- Directed by: Michael Tucker, Petra Epperlein
- Produced by: Michael W. Gray
- Starring: Dustin Poirier Tim Credeur Albert Stainback Gil Guillory
- Cinematography: Michael Tucker
- Edited by: Petra Epperlein, Michael Tucker
- Distributed by: Showtime Networks
- Release dates: March 12, 2011 (South by Southwest Film Festival); April 28, 2011;
- Country: United States
- Language: English

= Fightville =

Mixed martial arts documentary

Fightville is a mixed martial arts documentary film released in 2011. It was co-directed by Petra Epperlein and Michael Tucker.

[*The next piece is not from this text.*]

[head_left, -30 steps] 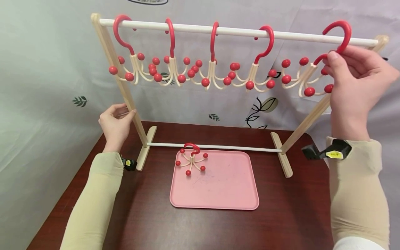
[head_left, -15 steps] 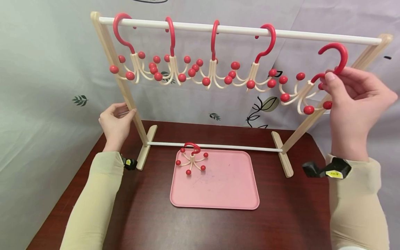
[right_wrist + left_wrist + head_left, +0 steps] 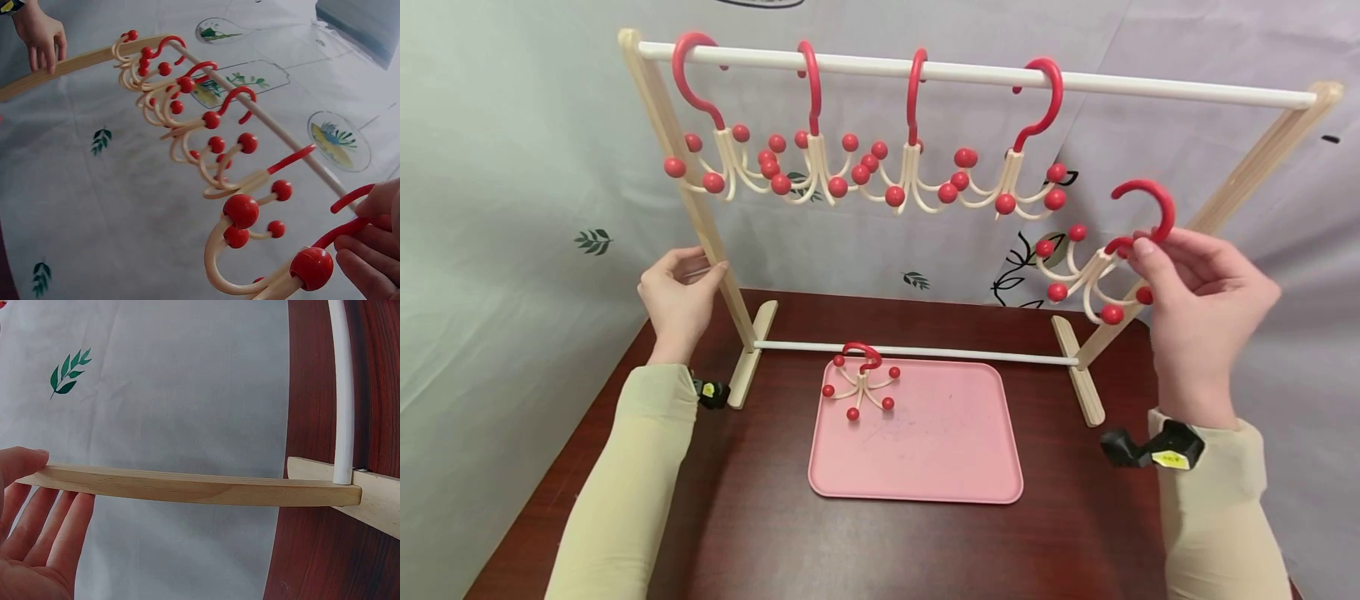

The film features interviews with a group of Lafayette, Louisiana fighters and coaches, which includes Dustin Poirier, Tim Credeur, and Albert Stainback. Other fighters featured are Derrick Krantz and Ronny Lis. Poirier and Stainback receive much of the screen time as the filmmakers explore their troubled respective backgrounds and reasons for fighting. Credeur, a fighter and coach, is interviewed about his Gladiator Academy which seeks to "build better men". Gil "The Thrill" Guillory, the promoter of a local promotion named USA MMA, is also featured.

It premiered internationally on April 28, 2011, at the Hot Docs Canadian International Documentary Festival.

The idea for Fightville came about during production of Gunner Palace, when the filmmakers found out about MMA by observing soldiers watching and practicing the sport.